_Exercise directions_
Reproduce the listing below exactly, from its first line down to and including the line with "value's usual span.".

_Supplied material_
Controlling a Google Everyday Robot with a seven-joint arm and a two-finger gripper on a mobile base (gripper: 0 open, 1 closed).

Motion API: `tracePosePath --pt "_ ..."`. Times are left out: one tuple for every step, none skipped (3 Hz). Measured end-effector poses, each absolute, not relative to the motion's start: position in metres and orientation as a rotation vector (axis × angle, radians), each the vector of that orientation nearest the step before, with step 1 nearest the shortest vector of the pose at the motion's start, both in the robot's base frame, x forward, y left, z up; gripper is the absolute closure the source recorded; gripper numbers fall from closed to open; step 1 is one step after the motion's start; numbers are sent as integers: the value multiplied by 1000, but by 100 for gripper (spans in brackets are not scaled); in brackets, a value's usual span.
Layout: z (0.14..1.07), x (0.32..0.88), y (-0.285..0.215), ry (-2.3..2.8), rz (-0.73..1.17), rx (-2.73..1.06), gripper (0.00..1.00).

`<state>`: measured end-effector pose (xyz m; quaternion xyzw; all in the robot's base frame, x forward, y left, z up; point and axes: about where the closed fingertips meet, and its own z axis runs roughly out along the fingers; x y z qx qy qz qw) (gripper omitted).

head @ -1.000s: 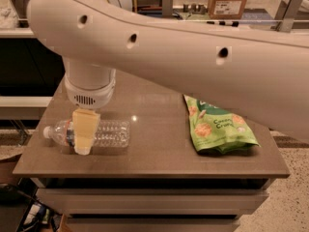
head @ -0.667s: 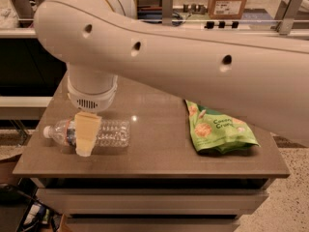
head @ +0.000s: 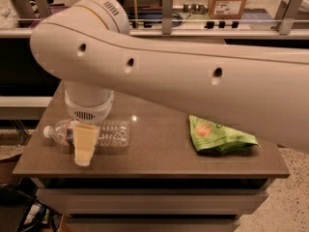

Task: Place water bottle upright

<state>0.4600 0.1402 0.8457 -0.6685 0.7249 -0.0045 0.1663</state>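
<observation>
The water bottle (head: 108, 132), clear and ribbed, lies on its side on the left part of the brown table (head: 159, 161), with its white cap (head: 47, 131) pointing left. My gripper (head: 85, 146) hangs straight down from the big cream arm (head: 193, 83) and straddles the bottle near its neck end. Its cream tip stands in front of the bottle and hides the label. The bottle rests on the table top.
A green snack bag (head: 219, 137) lies flat on the right part of the table, its far end under the arm. The table's front edge (head: 149, 173) is close below the bottle. Shelves and a cardboard box (head: 231, 1) stand behind.
The arm and gripper have come down lower over the bottle, and the arm now covers more of the green bag. The bottle and the bag have not moved.
</observation>
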Motion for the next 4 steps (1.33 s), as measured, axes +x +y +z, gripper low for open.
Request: tracePosePath --pt "848 459 140 2061 -18 -1900 18" --pt "850 459 139 2058 -22 -1898 41" --pt "852 458 139 2055 -25 -1896 65" --pt "854 457 139 2051 -29 -1894 87"
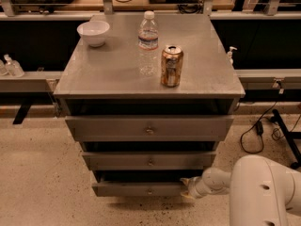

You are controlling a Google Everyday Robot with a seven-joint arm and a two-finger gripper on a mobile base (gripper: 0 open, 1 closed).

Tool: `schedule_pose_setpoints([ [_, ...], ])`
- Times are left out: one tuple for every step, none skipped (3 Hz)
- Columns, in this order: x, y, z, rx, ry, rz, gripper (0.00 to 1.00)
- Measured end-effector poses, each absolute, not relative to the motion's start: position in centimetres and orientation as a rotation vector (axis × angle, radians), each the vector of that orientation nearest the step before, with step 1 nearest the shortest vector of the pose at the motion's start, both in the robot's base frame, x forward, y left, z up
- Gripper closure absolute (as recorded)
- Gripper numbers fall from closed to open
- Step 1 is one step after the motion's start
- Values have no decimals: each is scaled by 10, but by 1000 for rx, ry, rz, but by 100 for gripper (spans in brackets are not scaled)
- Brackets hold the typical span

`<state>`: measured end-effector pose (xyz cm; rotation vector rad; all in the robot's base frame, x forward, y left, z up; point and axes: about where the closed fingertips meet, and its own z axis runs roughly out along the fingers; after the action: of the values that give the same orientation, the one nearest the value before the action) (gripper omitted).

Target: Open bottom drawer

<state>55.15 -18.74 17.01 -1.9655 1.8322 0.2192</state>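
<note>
A grey metal cabinet (150,74) has three drawers stacked under its top. The bottom drawer (136,189) is the lowest and narrowest front, with a small brass knob (150,191) at its middle. It stands slightly out, with a dark gap above it. My gripper (187,186) reaches in from the lower right, on the white arm (256,192). Its tip sits at the drawer front's right end, at the top edge. The tip lies partly against the dark gap.
On the cabinet top stand a white bowl (93,33), a clear water bottle (148,43) and a soda can (171,66). The top drawer (149,128) and middle drawer (149,160) also stand slightly out. Cables (256,131) lie on the floor at the right.
</note>
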Motion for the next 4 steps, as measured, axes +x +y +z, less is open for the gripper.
schedule_pose_setpoints([
  [552,-187,175,-1965,1832,219,55],
  [552,-187,176,-1966,1832,219,33],
  [552,-187,176,-1966,1832,219,10],
  [551,-186,175,-1966,1832,223,0],
])
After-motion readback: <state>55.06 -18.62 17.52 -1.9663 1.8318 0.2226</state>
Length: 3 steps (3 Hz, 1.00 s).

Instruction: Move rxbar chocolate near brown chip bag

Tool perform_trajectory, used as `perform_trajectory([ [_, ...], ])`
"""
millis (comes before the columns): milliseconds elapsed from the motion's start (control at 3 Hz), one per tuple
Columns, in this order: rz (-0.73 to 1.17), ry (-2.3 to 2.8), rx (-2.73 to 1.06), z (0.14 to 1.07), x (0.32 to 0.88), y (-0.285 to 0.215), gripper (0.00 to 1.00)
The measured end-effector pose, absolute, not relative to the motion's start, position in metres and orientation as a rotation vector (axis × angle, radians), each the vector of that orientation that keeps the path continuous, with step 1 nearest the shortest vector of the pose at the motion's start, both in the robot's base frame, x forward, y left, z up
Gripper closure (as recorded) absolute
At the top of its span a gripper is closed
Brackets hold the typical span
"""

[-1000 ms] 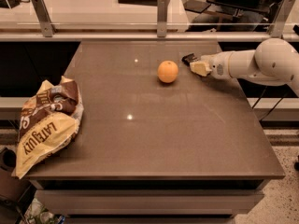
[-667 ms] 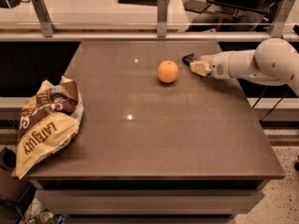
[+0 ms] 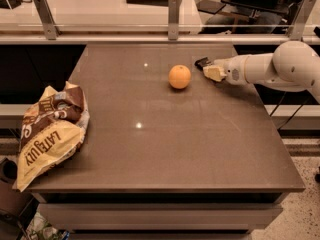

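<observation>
The rxbar chocolate (image 3: 201, 62) is a small black bar at the far right of the brown table (image 3: 165, 149), just past the tip of my gripper (image 3: 212, 72). The gripper comes in low from the right on a white arm and touches or nearly touches the bar's right end. The brown chip bag (image 3: 49, 134), dark brown above and yellow below, lies at the table's left edge, far from the bar and partly hanging over the side.
An orange (image 3: 179, 77) sits on the table just left of the gripper and bar. A rail with metal posts (image 3: 173, 16) runs along the far side of the table. The floor drops away at the right and front edges.
</observation>
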<state>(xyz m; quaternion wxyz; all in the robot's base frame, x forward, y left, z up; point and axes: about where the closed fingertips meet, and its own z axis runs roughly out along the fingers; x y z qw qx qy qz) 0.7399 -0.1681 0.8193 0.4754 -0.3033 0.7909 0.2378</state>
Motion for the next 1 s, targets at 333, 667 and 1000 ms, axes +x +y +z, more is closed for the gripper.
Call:
perform_trajectory([
  [333, 0.581, 1.933, -0.741, 0.8194, 0.7399, -0.1681, 1.0],
  [667, 0.581, 1.933, -0.742, 0.8195, 0.7399, -0.1681, 1.0],
  [1000, 0.581, 1.933, -0.742, 0.8195, 0.7399, -0.1682, 1.0],
])
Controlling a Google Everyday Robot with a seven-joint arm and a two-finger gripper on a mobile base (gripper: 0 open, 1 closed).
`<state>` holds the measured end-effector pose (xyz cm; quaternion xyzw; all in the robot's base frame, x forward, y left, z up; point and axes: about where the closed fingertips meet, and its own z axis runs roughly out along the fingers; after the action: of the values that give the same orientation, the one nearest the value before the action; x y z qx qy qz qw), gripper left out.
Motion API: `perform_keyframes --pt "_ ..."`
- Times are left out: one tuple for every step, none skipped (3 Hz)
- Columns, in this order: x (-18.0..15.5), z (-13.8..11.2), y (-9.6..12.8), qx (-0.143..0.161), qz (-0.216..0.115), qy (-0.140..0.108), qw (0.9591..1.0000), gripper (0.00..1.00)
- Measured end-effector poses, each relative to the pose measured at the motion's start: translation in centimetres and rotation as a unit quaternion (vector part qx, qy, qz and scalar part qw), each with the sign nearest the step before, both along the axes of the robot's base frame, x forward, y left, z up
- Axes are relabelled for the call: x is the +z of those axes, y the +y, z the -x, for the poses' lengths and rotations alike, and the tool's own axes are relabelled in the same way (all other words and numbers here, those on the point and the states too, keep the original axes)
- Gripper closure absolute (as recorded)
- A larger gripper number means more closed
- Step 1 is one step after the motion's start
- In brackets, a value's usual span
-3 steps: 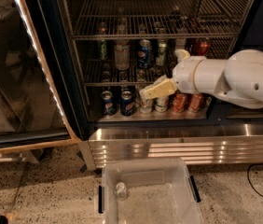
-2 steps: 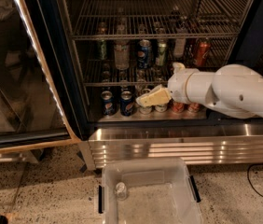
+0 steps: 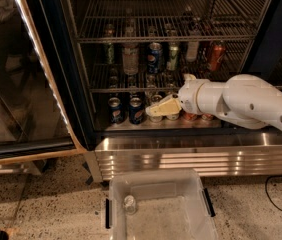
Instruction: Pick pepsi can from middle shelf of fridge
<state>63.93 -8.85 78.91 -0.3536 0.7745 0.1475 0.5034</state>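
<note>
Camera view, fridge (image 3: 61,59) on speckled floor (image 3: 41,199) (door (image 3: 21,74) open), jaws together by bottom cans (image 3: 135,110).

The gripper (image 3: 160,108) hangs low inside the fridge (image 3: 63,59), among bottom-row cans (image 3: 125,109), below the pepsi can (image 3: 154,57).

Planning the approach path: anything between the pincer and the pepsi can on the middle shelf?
Yes. The pincer sits low, at the bottom row of cans, below the middle shelf. The pepsi can stands on that rack, above it, so the rack's front edge lies between them. No can stands visibly in front of it.
</note>
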Motion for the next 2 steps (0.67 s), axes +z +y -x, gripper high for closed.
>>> perform_keyframes --pt "-1.0 -1.2 -0.1 -0.023 -0.021 -0.012 0.9994 0.00" --pt "-2.9 -3.2 -0.4 -0.062 -0.058 -0.032 0.9959 0.00"
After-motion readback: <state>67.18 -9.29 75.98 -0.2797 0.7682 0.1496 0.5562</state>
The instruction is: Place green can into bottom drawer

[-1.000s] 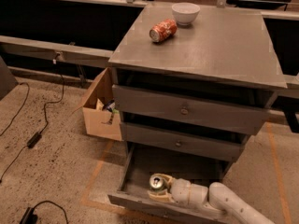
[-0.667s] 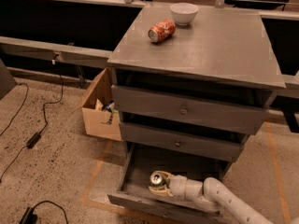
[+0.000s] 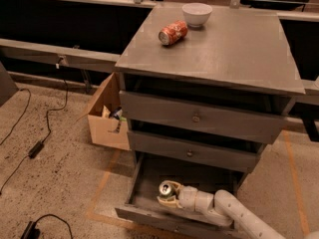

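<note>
Clasping green can (image 3: 168,187), pincer (image 3: 166,198) in btm drawer (image 3: 149,176); orange can (image 3: 173,33) atop

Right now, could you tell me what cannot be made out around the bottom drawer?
Camera view:
- Green can: sides and base hidden behind the gripper inside the bottom drawer.
- Drawer's back: shadowed under the middle drawer.
- Arm: cut off by the lower right edge.
- Cardboard box: contents too small.

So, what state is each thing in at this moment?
bottom drawer: pulled open.
green can: inside it, gripped by end effector.
end effector: in bottom drawer, shut on green can.
top drawer: shut.
middle drawer: shut.
orange-red can: on its side, cabinet top.
white bowl: upright.
</note>
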Controlling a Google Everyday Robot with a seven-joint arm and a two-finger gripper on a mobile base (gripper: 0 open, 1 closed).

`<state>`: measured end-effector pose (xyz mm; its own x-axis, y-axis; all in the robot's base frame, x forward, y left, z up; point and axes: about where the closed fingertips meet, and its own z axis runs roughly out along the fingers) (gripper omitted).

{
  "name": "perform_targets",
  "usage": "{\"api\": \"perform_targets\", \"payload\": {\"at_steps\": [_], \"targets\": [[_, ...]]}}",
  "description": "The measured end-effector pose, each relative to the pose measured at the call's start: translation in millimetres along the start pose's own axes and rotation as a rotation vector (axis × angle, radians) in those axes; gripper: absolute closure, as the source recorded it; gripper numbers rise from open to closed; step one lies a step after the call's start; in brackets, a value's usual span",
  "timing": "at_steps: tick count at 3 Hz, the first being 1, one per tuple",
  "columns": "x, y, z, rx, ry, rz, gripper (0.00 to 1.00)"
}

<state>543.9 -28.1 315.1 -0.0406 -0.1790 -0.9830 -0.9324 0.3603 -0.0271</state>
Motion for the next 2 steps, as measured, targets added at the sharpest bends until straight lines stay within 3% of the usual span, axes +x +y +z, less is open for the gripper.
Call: {"api": "perform_targets", "payload": {"at_steps": [2], "targets": [[34, -38, 33, -0.007, -0.02, -0.03, 1.0]]}}
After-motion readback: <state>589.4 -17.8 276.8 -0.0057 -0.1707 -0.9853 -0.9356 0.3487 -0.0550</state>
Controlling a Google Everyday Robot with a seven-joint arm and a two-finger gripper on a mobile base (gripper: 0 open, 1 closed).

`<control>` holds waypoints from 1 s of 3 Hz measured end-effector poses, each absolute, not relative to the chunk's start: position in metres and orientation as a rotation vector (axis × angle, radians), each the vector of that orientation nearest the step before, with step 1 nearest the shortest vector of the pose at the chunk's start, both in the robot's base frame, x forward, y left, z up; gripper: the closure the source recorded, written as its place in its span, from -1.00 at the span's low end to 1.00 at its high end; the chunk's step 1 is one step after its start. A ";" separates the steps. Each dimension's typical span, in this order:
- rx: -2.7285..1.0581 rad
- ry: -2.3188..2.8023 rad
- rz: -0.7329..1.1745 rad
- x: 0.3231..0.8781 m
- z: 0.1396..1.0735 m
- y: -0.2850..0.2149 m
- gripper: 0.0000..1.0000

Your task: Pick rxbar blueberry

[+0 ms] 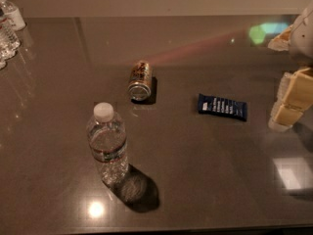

_Output_
Controlling a Google Everyday Robot with a seven-joint arm and a two-finger gripper on a mobile base (gripper: 0 open, 1 closed).

Motion API: `tracePosePath --pt "_ ..."`. Times are left out: one tuple for every step, none skipped (3 Hz). Measured end-effector poses, each absolute, not relative to the motion's start: position in metres and orientation as a rotation vector (axis × angle, radians), each the vector of that orientation nearest the step before, with step 1 nearest the shortest vector of the pose at the motion's start, both in the robot's base frame, x forward, y left, z up; gripper is the absolute closure the source recorded; gripper numbers fall from closed to open; step 1 is one step after the motion's start; numbers are sent as integers: the value multiplied by 1000, but by 100 for gripper (spans in brackets are not scaled); in brackets, a value's usual span.

This response is complete, and nothing else is pending.